Jumat, 06 November 2020

Kisah Eksil di Praha

 

Martin Aleida, penulis buku Tanah Air yang Hilang, bersama Soegeng Soejono, eksil di Ceko.

Soejono Soegeng Pangestu berangkat ke Cekoslowakia pada 10 September 1963 untuk kuliah di sana. Setahun belajar bahasa Ceko, ia mulai kuliah ilmu Ekonomi di Praha, ibu kota Cekoslowakia (kini pecah menjadi dua negara). Banyak mahasiswa Indonesia di sana. Di jurusan Ekonomi hanya batu loncatannya. Ia kemudian diterima di Charles University di Praha jurusan Pedagogi dan Psikologi Anak. Pada 1965 terjadi peristiwa Gerakan 30 September di tanah airnya. Dua minggu kemudian para mahasiswa di-screening satu per satu di KBRI. Pertanyaannya cuma satu: “Apakah Saudara setuju dengan Orde Baru atau tidak?”

 “Saya tidak tahu Orde Baru itu apa, kok saya harus menentukan setuju atau tidak. Kabarnya masih simpang siur. Berita yang ada adalah terjadi pembunuhan di sana-sini. Malah ada berita bahwa siapa saja bisa dituduh PKI lalu ditembak. Macam-macam beritanya. Saya tidak setuju dengan rezim yang tidak menghormati hak-hak azasi manusia.”

 “Kalau begitu Saudara komunis,” kata orang yang melakukan screening.

 “Saya setan belang, tai kucing, itu bukan urusan Saudara,” jawab Soejono. “Saya ini dididik orang tua supaya hidup jujur. Saya orang kampung. Biar menderita dalam hidup, tapi kalau jujur akan diterima oleh Allah. Begitulah ajaran orang tua saya sejak saya dari kampung. Saya dididik di kepanduan (kini Pramuka). Tidak ada ajaran untuk melakukan kekerasan terhadap siapa pun juga.”

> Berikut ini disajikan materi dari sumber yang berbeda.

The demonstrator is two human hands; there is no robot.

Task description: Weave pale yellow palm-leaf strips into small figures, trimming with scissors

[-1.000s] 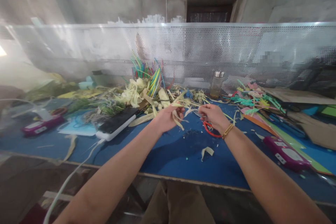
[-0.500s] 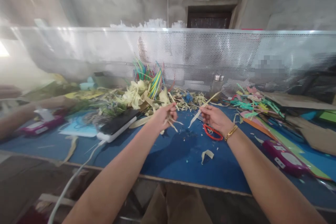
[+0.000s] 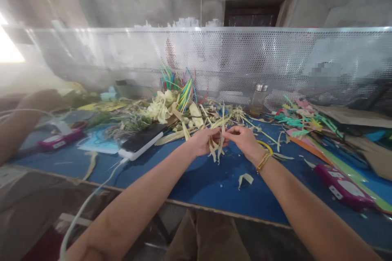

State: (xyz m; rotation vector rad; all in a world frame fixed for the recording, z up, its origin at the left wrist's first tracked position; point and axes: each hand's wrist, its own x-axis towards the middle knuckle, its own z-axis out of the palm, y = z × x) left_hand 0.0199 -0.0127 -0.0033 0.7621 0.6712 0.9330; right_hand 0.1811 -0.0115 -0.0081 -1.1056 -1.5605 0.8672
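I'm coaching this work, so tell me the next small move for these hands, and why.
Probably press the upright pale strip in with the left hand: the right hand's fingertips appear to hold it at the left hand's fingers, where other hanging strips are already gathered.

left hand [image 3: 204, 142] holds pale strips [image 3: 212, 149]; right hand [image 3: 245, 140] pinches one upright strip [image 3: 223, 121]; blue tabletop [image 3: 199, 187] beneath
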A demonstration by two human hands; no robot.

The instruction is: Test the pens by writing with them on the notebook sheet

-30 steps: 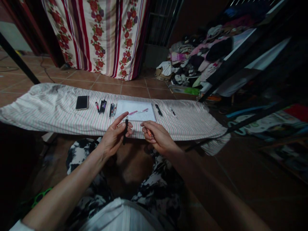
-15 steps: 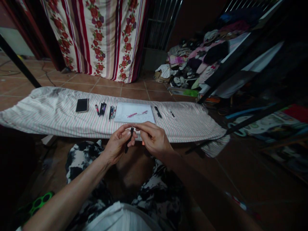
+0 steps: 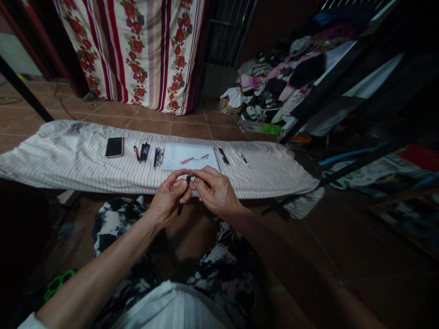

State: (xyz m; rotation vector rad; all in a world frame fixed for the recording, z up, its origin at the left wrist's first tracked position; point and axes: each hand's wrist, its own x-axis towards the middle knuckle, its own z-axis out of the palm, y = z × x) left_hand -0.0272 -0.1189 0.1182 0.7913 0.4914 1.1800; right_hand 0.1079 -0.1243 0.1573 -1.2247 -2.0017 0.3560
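Note:
My left hand point(image 3: 165, 200) is closed around a dark, slim pen point(image 3: 180, 209), which slants down between thumb and fingers. Close beside it, my right hand point(image 3: 219, 192) pinches its thumb and fingers together near the pen's upper end; what it grips is too small or hidden to name. A speck of orange shows under the right fingers. Just beyond both hands, a spiral notebook point(image 3: 171, 155) lies on the striped cloth, with pink pen parts point(image 3: 187, 161) and a thin piece on its page.
On the striped cloth point(image 3: 78, 176) lie a phone point(image 3: 114, 147), several pens point(image 3: 144, 152) left of the notebook, a black pen point(image 3: 223, 156) and a small clear-and-black piece point(image 3: 243, 159) to its right. Dark metal bars point(image 3: 24, 89) flank the cloth. Clothes point(image 3: 274, 84) are heaped behind.
My right hand has drawn in slightly toward the left, its fingertips now closer to the pen's top. The left hand keeps its hold on the pen. The view has shifted a little.

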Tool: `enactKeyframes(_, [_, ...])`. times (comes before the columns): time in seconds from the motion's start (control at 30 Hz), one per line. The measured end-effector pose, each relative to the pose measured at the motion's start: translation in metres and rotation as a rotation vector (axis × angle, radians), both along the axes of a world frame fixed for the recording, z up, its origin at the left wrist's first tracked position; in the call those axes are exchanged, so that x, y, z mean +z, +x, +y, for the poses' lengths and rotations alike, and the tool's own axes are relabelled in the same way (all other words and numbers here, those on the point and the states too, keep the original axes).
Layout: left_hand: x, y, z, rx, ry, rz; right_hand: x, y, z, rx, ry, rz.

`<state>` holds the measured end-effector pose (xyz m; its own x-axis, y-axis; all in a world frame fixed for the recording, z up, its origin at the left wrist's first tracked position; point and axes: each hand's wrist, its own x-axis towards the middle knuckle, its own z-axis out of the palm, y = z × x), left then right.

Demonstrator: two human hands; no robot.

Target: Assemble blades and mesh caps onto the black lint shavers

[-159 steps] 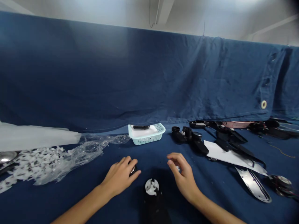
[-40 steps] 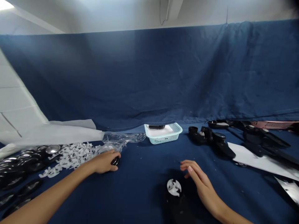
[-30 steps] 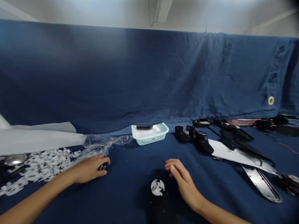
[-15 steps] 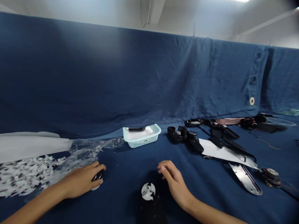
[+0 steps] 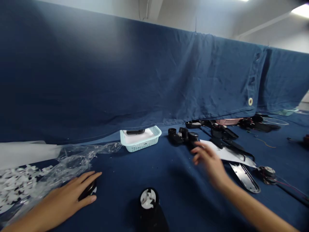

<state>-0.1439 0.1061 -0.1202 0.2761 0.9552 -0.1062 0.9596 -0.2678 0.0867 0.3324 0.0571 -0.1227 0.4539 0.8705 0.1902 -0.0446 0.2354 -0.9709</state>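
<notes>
My left hand [image 5: 64,199] lies low on the blue cloth at the lower left, fingers curved over a small round black part [image 5: 88,190] that peeks out beneath them. My right hand [image 5: 209,161] is stretched out to the right, blurred by motion, fingers apart and holding nothing, just short of a white sheet [image 5: 224,153] and a cluster of black parts [image 5: 181,136]. A black cylinder with a white slotted top [image 5: 148,199] stands between the hands at the bottom centre.
A pale green basket [image 5: 140,139] sits at the foot of the hanging blue cloth. Crumpled clear plastic [image 5: 72,160] and white scraps [image 5: 14,183] lie on the left. A silver plate [image 5: 244,176], a small motor with wires [image 5: 266,173] and more black parts lie on the right.
My right hand has left the cylinder and reached out to the right toward the black parts. My left hand has slid nearer with the round part. The view has turned to the right.
</notes>
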Motion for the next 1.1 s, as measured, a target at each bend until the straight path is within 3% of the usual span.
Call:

 “Kalau begitu Saudara harus pulang.”

 Lho Saudara logikanya bagaimana? Saya harus pulang ke Indonesia di mana ada orang lewat di jalan ditembak karena dituduh PKI. Padahal penembaknya menginginkan istrinya yang cantik. Kalau saya pulang saya juga bisa ditembak.”

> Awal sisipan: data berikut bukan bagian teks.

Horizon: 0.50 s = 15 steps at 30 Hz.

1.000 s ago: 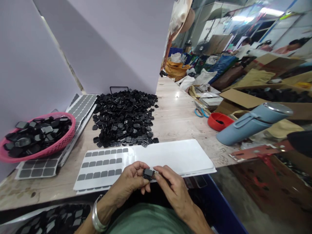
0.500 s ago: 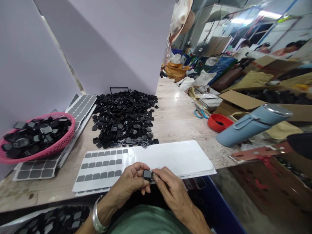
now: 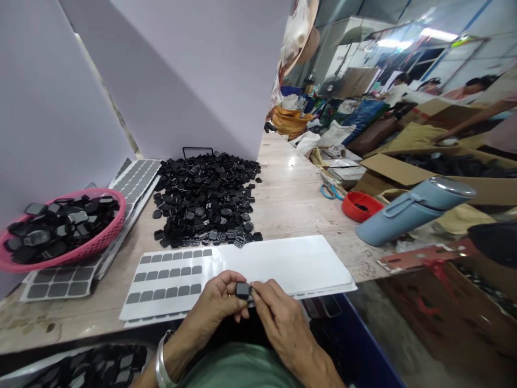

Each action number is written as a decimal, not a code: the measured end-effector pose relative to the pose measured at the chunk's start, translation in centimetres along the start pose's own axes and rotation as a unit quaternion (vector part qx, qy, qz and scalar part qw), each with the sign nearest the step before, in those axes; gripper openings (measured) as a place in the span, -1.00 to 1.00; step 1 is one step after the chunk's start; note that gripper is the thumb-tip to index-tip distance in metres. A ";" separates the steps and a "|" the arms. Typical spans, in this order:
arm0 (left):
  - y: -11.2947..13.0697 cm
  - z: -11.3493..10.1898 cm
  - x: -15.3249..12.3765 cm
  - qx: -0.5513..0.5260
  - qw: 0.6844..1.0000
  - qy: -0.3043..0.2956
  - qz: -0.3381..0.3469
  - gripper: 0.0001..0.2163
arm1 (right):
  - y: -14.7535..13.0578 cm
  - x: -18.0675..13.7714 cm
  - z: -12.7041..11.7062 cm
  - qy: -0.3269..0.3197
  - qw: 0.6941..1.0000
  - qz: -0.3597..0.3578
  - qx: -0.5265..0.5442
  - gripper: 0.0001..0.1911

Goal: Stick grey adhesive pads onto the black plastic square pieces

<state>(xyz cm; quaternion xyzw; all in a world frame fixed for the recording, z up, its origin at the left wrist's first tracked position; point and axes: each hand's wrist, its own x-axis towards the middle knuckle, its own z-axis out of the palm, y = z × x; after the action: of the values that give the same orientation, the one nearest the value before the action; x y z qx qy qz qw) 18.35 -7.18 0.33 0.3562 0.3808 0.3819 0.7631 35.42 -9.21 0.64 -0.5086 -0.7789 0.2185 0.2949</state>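
Note:
Between thumb and fingers, my left hand (image 3: 222, 299) grips a small black part (image 3: 242, 290) with a grey rounded-square face. My right hand (image 3: 277, 310) is closed at the part's right edge, its thumb and fingertips pinched there; whether they hold the part itself or something smaller is hidden. Both hands are above the front edge of a white sticker sheet (image 3: 278, 261). Rows of grey rounded-square stickers (image 3: 169, 271) remain on the sheet's left half, and its right half is bare white. Behind the sheet lies a large heap of small black parts (image 3: 208, 196).
At left, a pink basket (image 3: 115, 223) of black parts stands on more sticker sheets (image 3: 60, 283). To the right are blue scissors (image 3: 331, 189), a red bowl (image 3: 349, 207) and a tilted blue bottle (image 3: 407, 213). A blue bin (image 3: 365, 337) sits below the table edge. Other people work at the far right.
The black part stays between my hands, its grey face slightly turned. My right fingers have shifted a little at its edge. A co-worker's arm has come into view over a box at right.

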 end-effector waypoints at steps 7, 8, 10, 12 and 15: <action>0.2 0.3 0.1 0.026 0.999 0.030 0.000 -0.65 | -0.7 0.3 -0.1 -0.006 0.999 -0.015 -0.042 -0.73; 0.1 0.3 0.2 0.043 0.998 0.038 0.005 -0.66 | -0.8 0.3 0.1 -0.008 0.999 -0.019 -0.049 -0.73; 0.0 0.2 0.1 0.090 0.994 0.057 0.022 -0.71 | -0.9 0.5 0.4 -0.015 0.997 -0.030 -0.069 -0.73; 0.5 -0.2 -0.4 0.183 0.977 0.088 0.060 -0.77 | -0.7 0.9 0.6 -0.035 0.993 -0.046 -0.104 -0.74; 2.1 -1.7 -1.4 0.353 0.907 0.174 0.151 -0.84 | 0.4 1.7 0.3 -0.046 0.983 -0.036 -0.173 -0.76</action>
<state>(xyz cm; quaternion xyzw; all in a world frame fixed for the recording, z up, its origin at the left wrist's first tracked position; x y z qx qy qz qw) 15.62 -6.98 1.76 0.5835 0.5589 0.3890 0.4425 34.98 -7.45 0.58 -0.5130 -0.8355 0.0927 0.1739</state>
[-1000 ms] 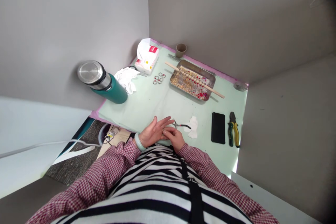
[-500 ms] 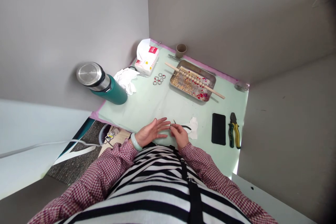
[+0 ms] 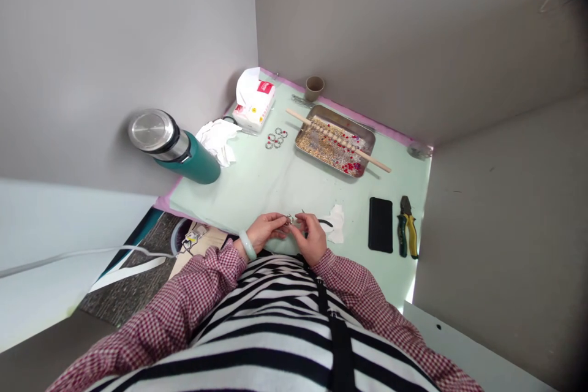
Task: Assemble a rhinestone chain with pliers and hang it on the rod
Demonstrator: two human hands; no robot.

 “Kalau begitu visa Saudara tidak bisa diperpanjang.”

 “Siap.”

Soejono mengambil sikap seperti itu karena ia yakin jalan dan tujuannya benar. Yang setuju dengan Orde Baru tidak mendapat masalah, sedangkan semua yang tak setuju minta suaka politik. Permintaan suaka politik mereka diterima. Mereka diurus Palang Merah Ceko. Mereka diberi rumah. Setelah selesai kuliah diberi pekerjaan. “Tapi istri harus cari sendiri. Hehehe...,” cerita Soejono kepada Martin Aleida yang menuliskan kisah hidupnya dan kisah 18 eksil lainnya di buku Tanah Air yang Hilang.

Soejono diterima sebagai ahli Pedagogi. Setelah lulus, ia tak bisa pulang ke Indonesia. Ia melanjutkan kuliah Kultur Politik dan Media Massa di Praha. Ia tak mau berutang kepada negaranya, tetapi ilmu dan pengalaman hidupnya tak dapat dimanfaatkannya untuk memberi kontribusi kepada Indonesia di mana ia berutang budi. “Itu membuat saya sedih. Saya tetap merasa berutang budi kepada Indonesia. Karena itu apa saja yang dapat membangkitkan gairah mengenai Indonesia, saya bantu. Saya membantu berbagai kegiatan di KBRI. Juga kepada orang-orang Indonesia yang datang ke Ceko. Saya ikut membantu hubungan baik Indonesia dan Ceko. Selain itu saya menjadi dosen Bahasa dan Budaya Indonesia,” cerita Soejono.

Orang-orang Ceko yang ingin belajar bahasa Indonesia berguru kepada Soejono gratis. Siapa saja yang tertarik pada Indonesia dibantu Soejono gratis. “Yang saya inginkan dari mereka cuma satu, supaya kita menjadi sahabat yang kekal. Itu lebih penting daripada uang.”